Sermons

Summary: One of the most sobering warnings in all of Scripture is found in Hebrews 6. There is a great, even awful danger of making an irreversible and eternally destructive choice to abandon Christ. This passage stresses why you don't want to go there.

This past year I faced a bit of a dilemma.

My high school class, the class of 1970, was planning to celebrate its 50-year class reunion. I was invited. Would I go?

That wasn’t the real dilemma. The real dilemma was that my spiritual father was on the organizing committee—yes, the fellow who led me to Christ. That wouldn’t normally be a problem, except that he no longer counts himself to be a Christian. After following Christ for 20 years, leading dozens and perhaps even hundreds of people to Christ Himself, he fell away. And fall from grace has, if anything, been more colossal than his success in following Christ. By all accounts he has committed innumerable unspeakable sins and has resisted all attempts to call him back to the faith. And the main reason I was considering going to the reunion was to attempt to return the favor that He provided me with when we were 17—when he pursued me for Christ’s sake. And I now wanted to pursue him for Christ’s sake.

The question is an example of a larger question that probably affects most of us in one way or another. What is our proper response to those we know who seem to have fallen away from Christ?

Although, that’s not the primary concern of the writer to the Hebrews in Hebrews 6, the subject is at least touched upon. His primary concern, though, in the passage is to again to warn those of us who might be contemplating abandoning Christ ourselves not to even think about it. And in what is no doubt the most controversial, difficult to interpret passage in all of the New Testament, this is what I think he’s saying: Watch out. Don’t fall away or you may make an irreversible spiritual decision with great eternal consequence.

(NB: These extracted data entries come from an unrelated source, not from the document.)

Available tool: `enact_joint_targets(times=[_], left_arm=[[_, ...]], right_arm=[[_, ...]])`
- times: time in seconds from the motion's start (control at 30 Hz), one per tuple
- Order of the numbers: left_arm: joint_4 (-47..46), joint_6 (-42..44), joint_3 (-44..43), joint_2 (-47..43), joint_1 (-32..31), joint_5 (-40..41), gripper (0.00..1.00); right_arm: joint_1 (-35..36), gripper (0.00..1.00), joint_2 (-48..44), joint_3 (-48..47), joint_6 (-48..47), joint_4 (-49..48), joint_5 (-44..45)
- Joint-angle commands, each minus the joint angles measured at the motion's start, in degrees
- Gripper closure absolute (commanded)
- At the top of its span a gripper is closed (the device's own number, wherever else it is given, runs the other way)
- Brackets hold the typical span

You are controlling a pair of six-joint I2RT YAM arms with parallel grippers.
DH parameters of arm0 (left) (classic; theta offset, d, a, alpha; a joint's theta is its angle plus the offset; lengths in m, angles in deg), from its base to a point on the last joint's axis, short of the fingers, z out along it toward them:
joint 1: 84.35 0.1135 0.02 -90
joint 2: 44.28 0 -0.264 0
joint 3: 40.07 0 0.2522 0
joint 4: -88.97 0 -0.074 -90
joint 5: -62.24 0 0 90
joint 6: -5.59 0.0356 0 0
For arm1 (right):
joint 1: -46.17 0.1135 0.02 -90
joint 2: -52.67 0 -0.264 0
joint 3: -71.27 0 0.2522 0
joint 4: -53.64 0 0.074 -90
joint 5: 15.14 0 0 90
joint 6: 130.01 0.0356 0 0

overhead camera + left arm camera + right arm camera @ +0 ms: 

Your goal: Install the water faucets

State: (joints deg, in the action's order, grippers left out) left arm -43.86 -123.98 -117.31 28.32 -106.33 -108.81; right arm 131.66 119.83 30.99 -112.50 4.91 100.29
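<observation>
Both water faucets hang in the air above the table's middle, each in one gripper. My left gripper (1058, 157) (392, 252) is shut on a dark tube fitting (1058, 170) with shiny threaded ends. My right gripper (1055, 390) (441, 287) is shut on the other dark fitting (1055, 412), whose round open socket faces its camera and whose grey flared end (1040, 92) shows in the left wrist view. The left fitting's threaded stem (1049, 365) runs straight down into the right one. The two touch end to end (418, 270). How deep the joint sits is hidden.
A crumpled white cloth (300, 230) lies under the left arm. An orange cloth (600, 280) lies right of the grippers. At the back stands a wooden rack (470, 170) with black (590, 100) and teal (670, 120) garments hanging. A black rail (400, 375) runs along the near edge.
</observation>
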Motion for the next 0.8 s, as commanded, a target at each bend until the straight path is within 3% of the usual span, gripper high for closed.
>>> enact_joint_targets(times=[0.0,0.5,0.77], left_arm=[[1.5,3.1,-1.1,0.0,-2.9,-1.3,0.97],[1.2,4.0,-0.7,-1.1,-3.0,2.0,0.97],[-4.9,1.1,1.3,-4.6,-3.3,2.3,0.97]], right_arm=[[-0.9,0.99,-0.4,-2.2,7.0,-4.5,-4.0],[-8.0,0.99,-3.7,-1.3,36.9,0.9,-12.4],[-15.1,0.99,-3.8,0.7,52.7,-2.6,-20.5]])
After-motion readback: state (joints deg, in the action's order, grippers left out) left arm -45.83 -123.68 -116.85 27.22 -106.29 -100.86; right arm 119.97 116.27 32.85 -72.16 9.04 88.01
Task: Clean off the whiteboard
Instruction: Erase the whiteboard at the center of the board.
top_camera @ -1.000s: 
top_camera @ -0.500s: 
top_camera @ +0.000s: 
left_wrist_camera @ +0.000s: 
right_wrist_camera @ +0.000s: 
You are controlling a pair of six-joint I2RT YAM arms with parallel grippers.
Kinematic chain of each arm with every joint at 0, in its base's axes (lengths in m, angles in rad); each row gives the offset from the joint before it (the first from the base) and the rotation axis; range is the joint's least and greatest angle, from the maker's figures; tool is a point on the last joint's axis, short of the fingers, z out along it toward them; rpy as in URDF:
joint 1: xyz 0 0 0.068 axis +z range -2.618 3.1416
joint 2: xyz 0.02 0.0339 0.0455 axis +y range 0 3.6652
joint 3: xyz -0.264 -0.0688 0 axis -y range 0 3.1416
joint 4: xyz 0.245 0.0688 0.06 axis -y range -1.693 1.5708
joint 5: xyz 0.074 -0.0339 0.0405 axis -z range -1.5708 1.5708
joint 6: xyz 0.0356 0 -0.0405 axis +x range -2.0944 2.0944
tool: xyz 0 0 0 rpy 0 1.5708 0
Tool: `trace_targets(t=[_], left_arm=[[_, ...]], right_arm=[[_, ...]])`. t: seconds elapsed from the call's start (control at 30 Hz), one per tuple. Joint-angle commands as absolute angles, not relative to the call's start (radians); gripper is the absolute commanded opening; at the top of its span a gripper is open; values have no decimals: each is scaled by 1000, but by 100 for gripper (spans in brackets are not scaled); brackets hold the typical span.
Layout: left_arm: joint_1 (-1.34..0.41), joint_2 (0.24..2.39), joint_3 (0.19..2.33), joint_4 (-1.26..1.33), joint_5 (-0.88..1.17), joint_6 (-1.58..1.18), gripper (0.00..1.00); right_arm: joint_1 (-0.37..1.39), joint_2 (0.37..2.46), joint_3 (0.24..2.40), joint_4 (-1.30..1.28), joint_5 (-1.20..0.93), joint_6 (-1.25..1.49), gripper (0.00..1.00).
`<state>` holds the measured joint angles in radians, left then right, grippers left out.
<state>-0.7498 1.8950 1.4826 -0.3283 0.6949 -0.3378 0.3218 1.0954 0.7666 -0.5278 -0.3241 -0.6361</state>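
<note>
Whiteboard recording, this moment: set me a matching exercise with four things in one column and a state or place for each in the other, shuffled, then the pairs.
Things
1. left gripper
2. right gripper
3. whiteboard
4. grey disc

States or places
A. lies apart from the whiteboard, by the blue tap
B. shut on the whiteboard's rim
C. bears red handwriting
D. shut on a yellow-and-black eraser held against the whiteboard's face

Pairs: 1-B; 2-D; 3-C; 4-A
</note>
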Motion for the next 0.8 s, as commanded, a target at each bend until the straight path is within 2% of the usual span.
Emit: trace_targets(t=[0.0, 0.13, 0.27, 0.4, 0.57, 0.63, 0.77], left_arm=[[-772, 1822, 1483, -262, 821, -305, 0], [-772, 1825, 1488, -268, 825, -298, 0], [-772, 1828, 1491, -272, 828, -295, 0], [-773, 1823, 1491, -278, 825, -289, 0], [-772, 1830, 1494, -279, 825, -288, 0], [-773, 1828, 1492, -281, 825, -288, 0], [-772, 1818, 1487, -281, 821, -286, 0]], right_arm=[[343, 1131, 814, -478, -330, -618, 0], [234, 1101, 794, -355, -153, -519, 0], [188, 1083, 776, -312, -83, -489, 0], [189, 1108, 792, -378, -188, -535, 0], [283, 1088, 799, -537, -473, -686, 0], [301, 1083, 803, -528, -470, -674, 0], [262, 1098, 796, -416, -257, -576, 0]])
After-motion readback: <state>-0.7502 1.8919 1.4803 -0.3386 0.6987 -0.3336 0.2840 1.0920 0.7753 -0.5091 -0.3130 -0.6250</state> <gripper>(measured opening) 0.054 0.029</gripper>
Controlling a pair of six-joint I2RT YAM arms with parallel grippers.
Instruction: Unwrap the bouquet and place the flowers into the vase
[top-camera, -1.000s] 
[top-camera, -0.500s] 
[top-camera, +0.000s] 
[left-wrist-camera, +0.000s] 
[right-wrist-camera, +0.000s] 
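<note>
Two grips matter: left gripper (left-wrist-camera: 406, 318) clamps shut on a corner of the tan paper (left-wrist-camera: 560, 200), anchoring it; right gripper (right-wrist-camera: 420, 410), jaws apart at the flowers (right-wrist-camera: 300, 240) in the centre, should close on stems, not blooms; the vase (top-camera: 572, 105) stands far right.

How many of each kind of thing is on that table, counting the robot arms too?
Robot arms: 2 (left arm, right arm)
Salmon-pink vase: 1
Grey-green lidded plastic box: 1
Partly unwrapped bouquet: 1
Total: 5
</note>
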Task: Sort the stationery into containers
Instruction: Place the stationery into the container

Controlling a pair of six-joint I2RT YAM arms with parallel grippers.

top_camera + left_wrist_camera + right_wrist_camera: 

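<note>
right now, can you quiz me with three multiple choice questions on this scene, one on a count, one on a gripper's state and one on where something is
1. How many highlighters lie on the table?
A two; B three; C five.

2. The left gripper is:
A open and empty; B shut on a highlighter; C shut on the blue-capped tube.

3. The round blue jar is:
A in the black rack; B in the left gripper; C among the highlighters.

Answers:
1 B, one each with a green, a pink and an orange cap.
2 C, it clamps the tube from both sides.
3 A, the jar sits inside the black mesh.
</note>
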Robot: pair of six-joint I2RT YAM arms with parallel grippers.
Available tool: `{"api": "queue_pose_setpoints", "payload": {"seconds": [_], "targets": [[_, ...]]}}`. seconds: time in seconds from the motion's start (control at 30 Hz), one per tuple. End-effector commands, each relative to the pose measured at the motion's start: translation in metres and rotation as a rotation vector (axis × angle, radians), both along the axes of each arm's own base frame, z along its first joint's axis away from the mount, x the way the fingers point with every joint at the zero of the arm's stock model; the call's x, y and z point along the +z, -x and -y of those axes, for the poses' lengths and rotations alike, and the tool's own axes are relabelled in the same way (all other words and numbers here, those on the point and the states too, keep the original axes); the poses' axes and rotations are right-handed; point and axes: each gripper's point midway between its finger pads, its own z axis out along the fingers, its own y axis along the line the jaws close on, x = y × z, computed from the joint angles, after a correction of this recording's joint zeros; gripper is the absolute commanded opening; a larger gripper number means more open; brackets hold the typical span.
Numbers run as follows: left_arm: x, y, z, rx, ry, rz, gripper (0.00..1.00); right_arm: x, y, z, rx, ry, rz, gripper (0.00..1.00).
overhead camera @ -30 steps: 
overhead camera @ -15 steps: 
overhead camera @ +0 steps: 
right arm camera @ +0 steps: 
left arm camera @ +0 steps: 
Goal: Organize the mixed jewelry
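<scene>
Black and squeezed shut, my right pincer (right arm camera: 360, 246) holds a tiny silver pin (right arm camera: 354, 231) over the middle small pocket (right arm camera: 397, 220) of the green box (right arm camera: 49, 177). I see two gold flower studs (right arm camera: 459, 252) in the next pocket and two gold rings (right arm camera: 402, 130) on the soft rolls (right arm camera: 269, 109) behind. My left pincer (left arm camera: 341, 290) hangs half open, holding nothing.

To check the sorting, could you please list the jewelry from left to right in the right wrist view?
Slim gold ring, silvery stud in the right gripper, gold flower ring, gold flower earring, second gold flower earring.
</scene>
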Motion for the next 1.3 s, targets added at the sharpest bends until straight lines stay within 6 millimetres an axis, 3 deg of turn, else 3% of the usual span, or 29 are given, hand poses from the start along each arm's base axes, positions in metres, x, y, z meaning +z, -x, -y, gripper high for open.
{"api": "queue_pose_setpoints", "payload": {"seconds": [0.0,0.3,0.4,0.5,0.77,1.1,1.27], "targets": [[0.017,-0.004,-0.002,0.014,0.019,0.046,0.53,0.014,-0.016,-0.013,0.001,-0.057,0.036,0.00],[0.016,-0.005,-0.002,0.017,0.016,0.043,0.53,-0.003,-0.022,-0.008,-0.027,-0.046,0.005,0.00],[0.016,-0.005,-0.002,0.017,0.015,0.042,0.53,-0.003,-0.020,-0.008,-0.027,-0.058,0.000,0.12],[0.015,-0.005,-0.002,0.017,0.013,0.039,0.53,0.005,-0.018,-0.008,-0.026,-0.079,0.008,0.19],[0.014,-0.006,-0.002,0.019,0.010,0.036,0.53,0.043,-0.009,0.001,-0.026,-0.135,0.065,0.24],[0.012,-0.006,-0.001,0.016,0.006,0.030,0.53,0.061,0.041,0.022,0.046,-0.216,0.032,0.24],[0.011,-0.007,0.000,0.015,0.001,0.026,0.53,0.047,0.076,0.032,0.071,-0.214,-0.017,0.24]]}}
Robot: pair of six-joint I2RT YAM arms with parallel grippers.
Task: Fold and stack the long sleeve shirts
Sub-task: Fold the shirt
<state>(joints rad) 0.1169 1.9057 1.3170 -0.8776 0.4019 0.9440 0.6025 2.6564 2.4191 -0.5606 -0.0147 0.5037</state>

As I looked over my seminary notes from 35 years ago this week, I noticed the professor said that this passage is an exegetical nightmare—that is, it is an absolute nightmare to properly interpret and understand. Biblical scholars are not merely split on what this passage means, they are splintered and smashed into many different pieces because of the great difficulties in interpreting this passage. One commentary I looked at listed at least 10 different suggested interpretations.

So, of course, this morning, I’m going to resolve all those controversies and settle once and for all time what God is really trying to say here. (You should be laughing at this point!) If not, you’re a little naïve. The best I can tell you is I will give it my best shot. And I’m sure that God does have a lesson for all of us this morning—and it is this—Don’t even think about falling away from the faith. The consequences may well be irreversible and deadly.

Now before we go any further, I must simply confess, the subject is also very sobering. As we enter into our meditation on this passage, it’s good to keep a few other passages in mind. For instance, the Parable of the Prodigal Son tells us God is always willing, even incredibly eager, to welcome a straying child back into the fold. And II Peter 3:9 says, “God is not willing that any should perish, but that all should come to repentance.”

The writer of Hebrews has just been urging his readers to stop being baby Christians, to graduate from spiritual milk to solid food and so seek to mature in Christ in chapter 5. Now He wants to give them some solid food, some spiritual meat, but is concerned they may not be able to digest it. And so he tells them they must move ahead spiritually—they must leave behind the basics of the Christian faith to move ahead spiritually.

And that’s his point to us—Move ahead spiritually. Make spiritual maturity your goal. Don’t be satisfied to know the basics of the Christian faith. Don’t stand still in your understanding. Always be striving to grow spiritually, and to become mature.

Hebrews 6:1: “Therefore, leaving the elementary teachings about the Christ, let us press on to maturity, not again laying a foundation of repentance from dead works and of faith toward God.”

Now imagine building a house, but never putting up the super-structure. You start with the foundation, and then go back and lay another foundation on the foundation. Foundation upon foundation upon foundation! Where do you end up in the winter? Without a house to live in! Without walls and roof to protect you from the elements. The reason these believers were vulnerable to apostasy is that after all these years as believers they were still sitting on a foundation rather than in the house that was supposed to be built upon it that would protect them from the dangers of exposure.